When you start a container you can tell rkt to present volumes to it. You can define where your container is expected external data to be mounted in its ACI image manifest

{
"acKind": "ImageManifest",
"acVersion": "0.8.10",
"name": "example.com/app1",
...
"mountPoints": [
        {
            "name": "work",
            "path": "/var/lib/work",
            "readOnly": false
        }
    ],

...
}

"name" - indicates a label to refer to a mount point to abstract away the host’s filesystem layout, the same image can then be used on a variety of hosts by defining the exact host location at runtime only.
"path" - stipulates where it is to be mounted inside the rootfs.

To fulfill these mount points, --volume flag is used when running the container

# rkt run --volume=work,kind=host,source=/opt/tenant1/work example.com/app1

Which tells the runtime to mount host directory /opt/tenant/work in the container rootfs at /var/lib/work

If your image manifest doesn’t provide any mountPoints, you can specify it with --mount

# rkt run --volume=work,kind=host,source=/opt/tenant1/work \
    example.com/app1 --mount volume=work,target=/var/lib/work

If you run multiple app in your pod, you can put each mountpoint after its corresponding app name if they differs.
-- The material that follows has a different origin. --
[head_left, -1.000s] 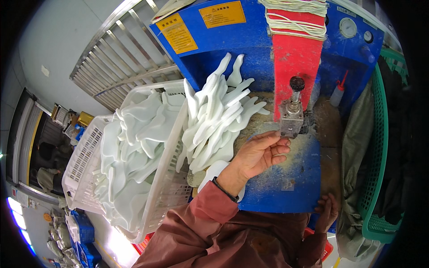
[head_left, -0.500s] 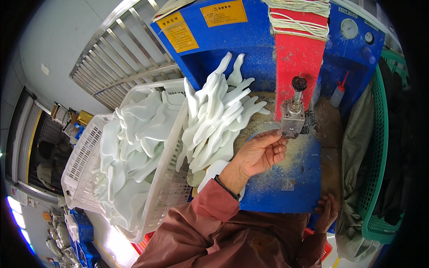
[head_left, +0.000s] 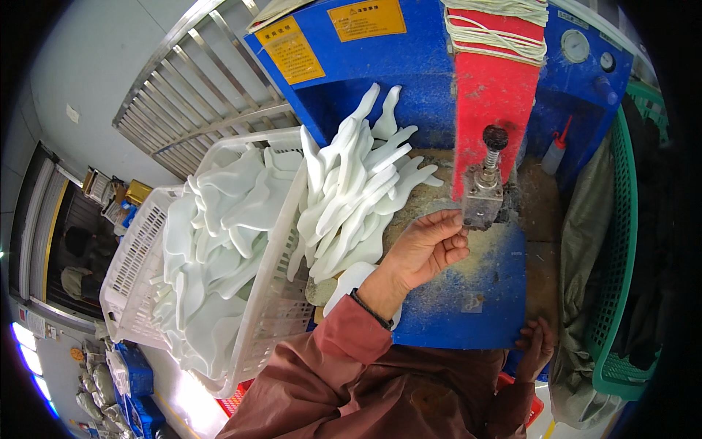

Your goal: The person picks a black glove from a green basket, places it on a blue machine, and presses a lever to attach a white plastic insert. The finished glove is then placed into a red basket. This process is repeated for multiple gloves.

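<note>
My left hand (head_left: pixel 428 252) is closed in a pinch at the lower left of a metal block (head_left: pixel 482 207). Anything between the fingertips is too small or hidden to make out. The block, topped by a spring and a black knob (head_left: pixel 495 137), sits at the lower end of a red machine arm (head_left: pixel 491 95). Beneath it lies a dusty blue tabletop (head_left: pixel 468 300). Low on the right, my right hand (head_left: pixel 537 347) curls its fingers by the table's corner; what they grip does not show. Left of my left wrist, pale curved flat pieces (head_left: pixel 351 197) lie heaped.
A white plastic basket (head_left: pixel 281 282), full of similar pale pieces, stands at the left. Behind is a blue machine housing (head_left: pixel 409 66) with a gauge (head_left: pixel 575 46). A small bottle with a red tip (head_left: pixel 553 155) stands back right, near a green basket (head_left: pixel 621 241) and grey cloth (head_left: pixel 581 293).
The red arm and its metal block appear very slightly farther right. My left fingertips stay at the block, and my right hand keeps its place.
</note>
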Tool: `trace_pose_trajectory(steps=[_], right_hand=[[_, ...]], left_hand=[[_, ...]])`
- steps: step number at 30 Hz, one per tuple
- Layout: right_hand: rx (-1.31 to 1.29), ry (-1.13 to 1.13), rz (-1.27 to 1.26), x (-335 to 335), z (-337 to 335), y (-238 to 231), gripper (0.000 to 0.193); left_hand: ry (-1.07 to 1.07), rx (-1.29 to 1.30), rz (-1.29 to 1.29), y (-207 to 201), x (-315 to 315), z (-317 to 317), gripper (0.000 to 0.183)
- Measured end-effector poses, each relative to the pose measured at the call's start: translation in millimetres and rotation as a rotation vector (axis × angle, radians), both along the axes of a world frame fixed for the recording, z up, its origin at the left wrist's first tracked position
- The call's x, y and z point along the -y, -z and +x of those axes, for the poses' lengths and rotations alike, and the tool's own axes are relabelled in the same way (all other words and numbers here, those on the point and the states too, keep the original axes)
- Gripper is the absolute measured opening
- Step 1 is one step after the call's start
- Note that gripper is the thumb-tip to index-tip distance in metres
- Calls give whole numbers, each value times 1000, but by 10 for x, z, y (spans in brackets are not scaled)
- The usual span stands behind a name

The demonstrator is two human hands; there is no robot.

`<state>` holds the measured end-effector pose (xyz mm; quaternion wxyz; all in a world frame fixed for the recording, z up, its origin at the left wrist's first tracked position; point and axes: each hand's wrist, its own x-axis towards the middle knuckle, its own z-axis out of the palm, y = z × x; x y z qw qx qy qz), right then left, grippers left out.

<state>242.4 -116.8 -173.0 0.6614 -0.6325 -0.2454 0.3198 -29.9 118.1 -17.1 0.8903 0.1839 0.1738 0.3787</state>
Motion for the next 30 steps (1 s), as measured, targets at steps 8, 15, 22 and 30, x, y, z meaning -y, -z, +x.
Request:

If you don’t intend to persist the data and you just want to have a volume shared between all the apps in the pod, you can use an empty volume:

# rkt run --volume data,kind=empty,mode=0700,uid=0,gid=0 example/app1

That’s all for volumes, we’ll now switch to container networking.

rkt networking

rkt uses Container Network Interface (CNI) plugins that conform to the CNI specification for network connectivity. The upstream CNI plugin binaries are built into and shipped with the stage1 flavor named coreos. So lets review the different options available.

A simple way to connect a rkt pod would be to share the host network with it, you can achieve that easily by using the following argument --net=host. Your pod will then inherit the network namespace of the process that is invoking rkt. Pod apps are then able to access everything associated with the host’s network interfaces but won’t be able to change host network configuration.

Without such an argument, by default, rkt will create a virtual ethernet pair, one on the host, the other one placed in the pod. Your pod will get an IP from a private address range (172.16.28.0/24) and Network Address Translation will be enabled to allow him to reach any other network (0.0.0.0/0 route for IPv4)

This default mode only allows a maximum of 253 pod per host. If you don’t want your Pod to access the outside world but only other local pods, you can pass --net=default-restricted or any net name other then host, none and default. By the way multiple networks can be provided separated by commas.

Ultimately you can isolate a pod from the network with --net=none, the pod will end up with only the loopback network interface.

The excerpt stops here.